> **What you should do**: Your output should consist of the lines from the first line of the records below through the one with "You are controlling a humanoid", exactly, minus the pictures.

________________________

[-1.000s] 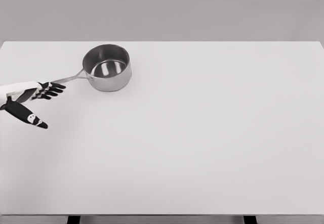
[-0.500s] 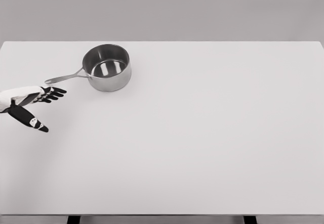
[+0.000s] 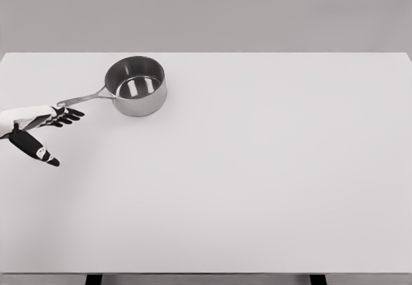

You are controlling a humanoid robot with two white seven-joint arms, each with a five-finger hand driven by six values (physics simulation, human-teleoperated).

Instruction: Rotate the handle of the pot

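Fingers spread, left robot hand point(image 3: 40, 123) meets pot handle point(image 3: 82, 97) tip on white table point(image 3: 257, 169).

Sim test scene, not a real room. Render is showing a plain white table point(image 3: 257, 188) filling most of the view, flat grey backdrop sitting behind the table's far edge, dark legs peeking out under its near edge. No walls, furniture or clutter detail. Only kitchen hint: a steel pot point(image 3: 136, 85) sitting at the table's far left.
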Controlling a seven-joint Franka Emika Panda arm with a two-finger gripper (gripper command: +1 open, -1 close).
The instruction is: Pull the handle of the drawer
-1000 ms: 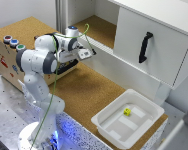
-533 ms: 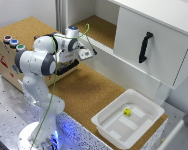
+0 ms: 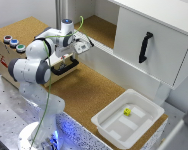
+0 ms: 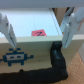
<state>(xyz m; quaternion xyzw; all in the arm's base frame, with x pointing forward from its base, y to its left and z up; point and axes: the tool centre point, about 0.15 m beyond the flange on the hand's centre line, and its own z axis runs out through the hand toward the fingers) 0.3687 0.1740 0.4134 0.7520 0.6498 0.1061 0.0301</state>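
Observation:
A white cabinet front with a black vertical handle stands at the exterior view's right. A wooden box with a black handle on its front stands at the exterior view's left. My gripper hovers over the cork board between them, near the box and far from the white front's handle. In the wrist view my gripper is open and empty. The box face and its black handle show between and below the fingers.
Three coloured buttons sit on top of the wooden box. A white tray holding a small yellow object stands at the cork board's near right corner. A low white wall runs under the cabinet.
The gripper has barely shifted, if at all. It is still open and empty.

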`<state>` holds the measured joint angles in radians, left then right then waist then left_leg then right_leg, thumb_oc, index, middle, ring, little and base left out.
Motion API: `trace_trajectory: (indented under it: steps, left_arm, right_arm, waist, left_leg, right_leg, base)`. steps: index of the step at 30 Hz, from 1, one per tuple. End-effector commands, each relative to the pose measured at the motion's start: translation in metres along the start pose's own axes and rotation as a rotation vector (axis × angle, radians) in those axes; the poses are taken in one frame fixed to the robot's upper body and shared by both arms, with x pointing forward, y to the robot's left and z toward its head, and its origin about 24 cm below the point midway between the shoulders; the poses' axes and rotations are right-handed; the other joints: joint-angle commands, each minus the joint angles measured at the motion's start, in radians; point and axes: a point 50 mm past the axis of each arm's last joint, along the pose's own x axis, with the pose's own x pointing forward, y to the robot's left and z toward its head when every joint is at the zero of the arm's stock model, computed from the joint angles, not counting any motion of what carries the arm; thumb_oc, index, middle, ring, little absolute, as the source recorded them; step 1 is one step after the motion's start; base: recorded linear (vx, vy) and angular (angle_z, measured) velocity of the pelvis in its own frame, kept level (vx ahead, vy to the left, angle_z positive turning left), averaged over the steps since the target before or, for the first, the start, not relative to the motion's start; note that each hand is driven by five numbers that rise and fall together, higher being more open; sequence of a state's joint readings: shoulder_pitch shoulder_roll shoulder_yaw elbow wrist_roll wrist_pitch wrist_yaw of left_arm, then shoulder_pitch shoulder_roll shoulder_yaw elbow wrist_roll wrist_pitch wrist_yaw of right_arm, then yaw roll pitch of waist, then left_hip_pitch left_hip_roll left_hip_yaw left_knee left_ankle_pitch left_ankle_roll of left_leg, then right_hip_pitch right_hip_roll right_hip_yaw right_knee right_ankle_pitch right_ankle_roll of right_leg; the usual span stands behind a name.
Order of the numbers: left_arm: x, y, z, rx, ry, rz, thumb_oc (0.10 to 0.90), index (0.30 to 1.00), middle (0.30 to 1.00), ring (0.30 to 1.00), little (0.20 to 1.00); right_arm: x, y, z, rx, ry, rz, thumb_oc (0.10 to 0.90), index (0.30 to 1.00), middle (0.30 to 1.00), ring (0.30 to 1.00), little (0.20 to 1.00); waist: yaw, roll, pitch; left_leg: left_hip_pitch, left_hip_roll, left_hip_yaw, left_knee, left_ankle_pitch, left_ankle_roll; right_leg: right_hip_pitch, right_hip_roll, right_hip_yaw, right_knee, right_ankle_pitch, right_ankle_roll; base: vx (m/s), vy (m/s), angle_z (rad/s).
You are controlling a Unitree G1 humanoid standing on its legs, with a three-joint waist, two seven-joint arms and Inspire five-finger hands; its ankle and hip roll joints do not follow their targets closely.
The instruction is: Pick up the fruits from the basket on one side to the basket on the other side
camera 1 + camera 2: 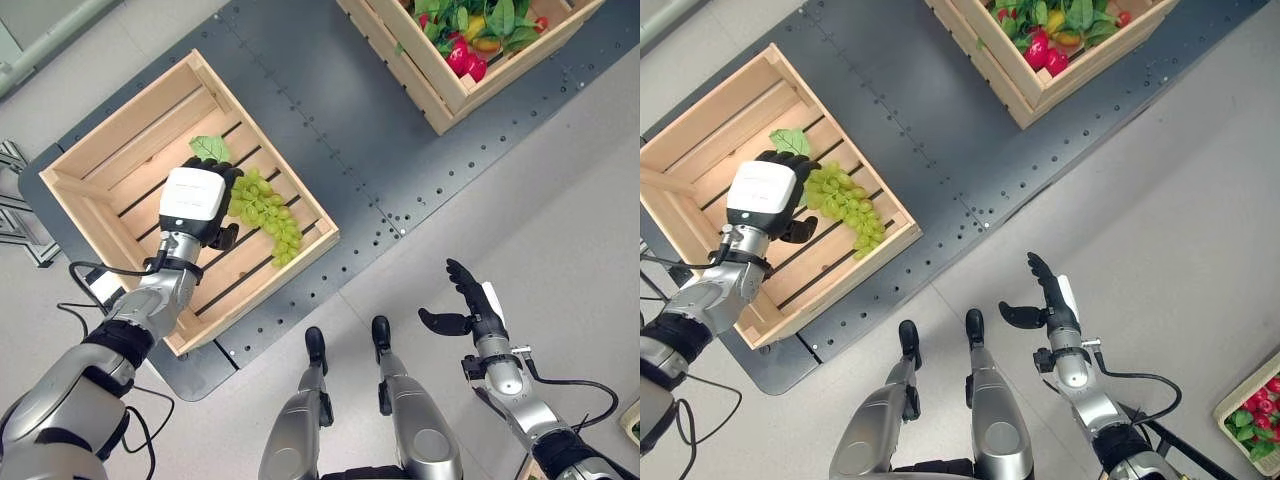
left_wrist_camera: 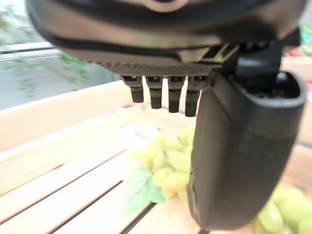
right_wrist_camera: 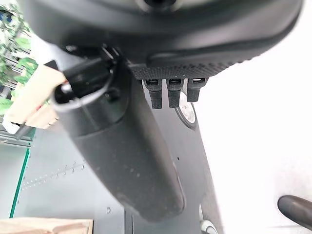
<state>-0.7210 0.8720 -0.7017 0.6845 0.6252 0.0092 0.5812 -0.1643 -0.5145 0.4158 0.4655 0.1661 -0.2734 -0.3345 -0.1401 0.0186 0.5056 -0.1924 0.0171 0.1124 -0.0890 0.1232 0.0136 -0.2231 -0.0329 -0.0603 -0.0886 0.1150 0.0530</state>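
Observation:
A bunch of green grapes (image 1: 268, 212) with a green leaf (image 1: 208, 148) lies on the slats of the near-left wooden crate (image 1: 120, 130). My left hand (image 1: 192, 200) hovers in that crate right beside the grapes, touching their left end, fingers straight and thumb spread, open. In the left wrist view the grapes (image 2: 165, 165) show just past the thumb, lying on the slats. At the far right stands a second wooden crate (image 1: 440, 90) holding leafy greens and red and yellow fruits (image 1: 465, 55). Low on the right, my right hand (image 1: 472, 305) is open over the floor, holding nothing.
Both crates stand on a dark metal platform (image 1: 330, 130) with rows of bolt holes. A small bin of red fruit and greens (image 1: 1255, 410) sits on the floor at the lower right. A metal frame (image 1: 15, 215) borders the left edge.

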Motion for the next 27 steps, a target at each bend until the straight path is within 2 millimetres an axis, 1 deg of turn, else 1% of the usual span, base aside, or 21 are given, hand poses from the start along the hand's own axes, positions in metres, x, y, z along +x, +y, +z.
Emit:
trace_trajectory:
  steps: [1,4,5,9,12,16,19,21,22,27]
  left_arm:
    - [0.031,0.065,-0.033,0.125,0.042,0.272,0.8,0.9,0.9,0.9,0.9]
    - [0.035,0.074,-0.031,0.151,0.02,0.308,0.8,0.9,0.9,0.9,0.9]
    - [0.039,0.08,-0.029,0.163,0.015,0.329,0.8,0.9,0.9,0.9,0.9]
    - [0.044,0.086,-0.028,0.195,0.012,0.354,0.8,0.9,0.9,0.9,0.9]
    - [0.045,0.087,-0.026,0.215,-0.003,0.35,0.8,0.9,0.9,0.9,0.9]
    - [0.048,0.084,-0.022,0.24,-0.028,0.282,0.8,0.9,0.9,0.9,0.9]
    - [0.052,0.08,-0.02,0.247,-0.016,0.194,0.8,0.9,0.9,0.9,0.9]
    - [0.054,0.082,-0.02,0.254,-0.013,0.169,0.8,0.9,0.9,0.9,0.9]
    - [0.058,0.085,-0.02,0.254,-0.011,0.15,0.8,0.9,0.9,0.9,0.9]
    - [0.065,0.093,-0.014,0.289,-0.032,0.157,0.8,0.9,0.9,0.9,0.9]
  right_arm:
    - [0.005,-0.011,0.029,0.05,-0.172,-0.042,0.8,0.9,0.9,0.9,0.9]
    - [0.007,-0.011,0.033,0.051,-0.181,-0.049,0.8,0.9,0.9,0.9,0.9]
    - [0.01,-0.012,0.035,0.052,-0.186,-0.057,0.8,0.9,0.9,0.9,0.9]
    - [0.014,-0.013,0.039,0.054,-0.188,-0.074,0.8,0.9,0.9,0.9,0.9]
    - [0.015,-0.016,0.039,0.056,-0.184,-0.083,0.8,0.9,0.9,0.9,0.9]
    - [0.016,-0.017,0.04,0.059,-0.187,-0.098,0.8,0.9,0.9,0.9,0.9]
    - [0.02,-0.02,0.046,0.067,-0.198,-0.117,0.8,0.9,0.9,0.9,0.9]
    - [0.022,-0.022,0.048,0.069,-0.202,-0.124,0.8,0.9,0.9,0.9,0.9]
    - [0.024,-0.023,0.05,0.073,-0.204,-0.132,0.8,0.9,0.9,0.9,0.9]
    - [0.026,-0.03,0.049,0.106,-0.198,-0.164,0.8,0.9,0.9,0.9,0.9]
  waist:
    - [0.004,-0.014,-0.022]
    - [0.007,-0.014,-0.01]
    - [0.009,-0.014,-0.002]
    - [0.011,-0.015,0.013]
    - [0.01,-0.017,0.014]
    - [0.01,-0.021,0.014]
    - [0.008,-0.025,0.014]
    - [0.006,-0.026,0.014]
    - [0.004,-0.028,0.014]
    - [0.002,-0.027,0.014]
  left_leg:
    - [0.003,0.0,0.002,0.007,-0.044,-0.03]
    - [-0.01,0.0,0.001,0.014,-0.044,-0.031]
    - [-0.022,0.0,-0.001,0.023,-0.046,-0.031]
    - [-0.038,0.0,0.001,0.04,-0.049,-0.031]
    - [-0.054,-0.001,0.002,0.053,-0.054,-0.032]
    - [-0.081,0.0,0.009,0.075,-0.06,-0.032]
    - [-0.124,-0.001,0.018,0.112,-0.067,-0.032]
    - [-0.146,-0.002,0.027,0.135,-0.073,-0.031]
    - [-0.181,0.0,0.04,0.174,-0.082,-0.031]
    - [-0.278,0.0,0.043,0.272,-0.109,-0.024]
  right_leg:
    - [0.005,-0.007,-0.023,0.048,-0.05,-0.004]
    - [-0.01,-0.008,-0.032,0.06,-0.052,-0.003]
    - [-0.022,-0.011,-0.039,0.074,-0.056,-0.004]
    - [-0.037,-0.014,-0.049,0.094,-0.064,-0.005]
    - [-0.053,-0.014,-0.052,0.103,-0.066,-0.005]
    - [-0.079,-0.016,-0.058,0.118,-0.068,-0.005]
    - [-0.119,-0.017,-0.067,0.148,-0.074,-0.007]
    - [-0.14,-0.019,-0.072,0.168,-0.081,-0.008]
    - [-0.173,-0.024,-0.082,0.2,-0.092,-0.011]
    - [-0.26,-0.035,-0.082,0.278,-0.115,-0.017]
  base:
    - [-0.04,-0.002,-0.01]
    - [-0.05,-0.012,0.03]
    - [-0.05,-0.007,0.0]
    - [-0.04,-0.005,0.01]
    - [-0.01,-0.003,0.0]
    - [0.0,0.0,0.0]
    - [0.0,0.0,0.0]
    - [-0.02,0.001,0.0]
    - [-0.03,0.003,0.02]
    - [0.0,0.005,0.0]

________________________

> **Output of the task**:
[-1.000s] 
[-0.500s] 
[+0.000s] 

You are controlling a humanoid robot with two white seven-joint arms, each with a five-finger hand driven by six values (physics simulation, human-teleoperated).

Nothing further is needed to complete this exercise.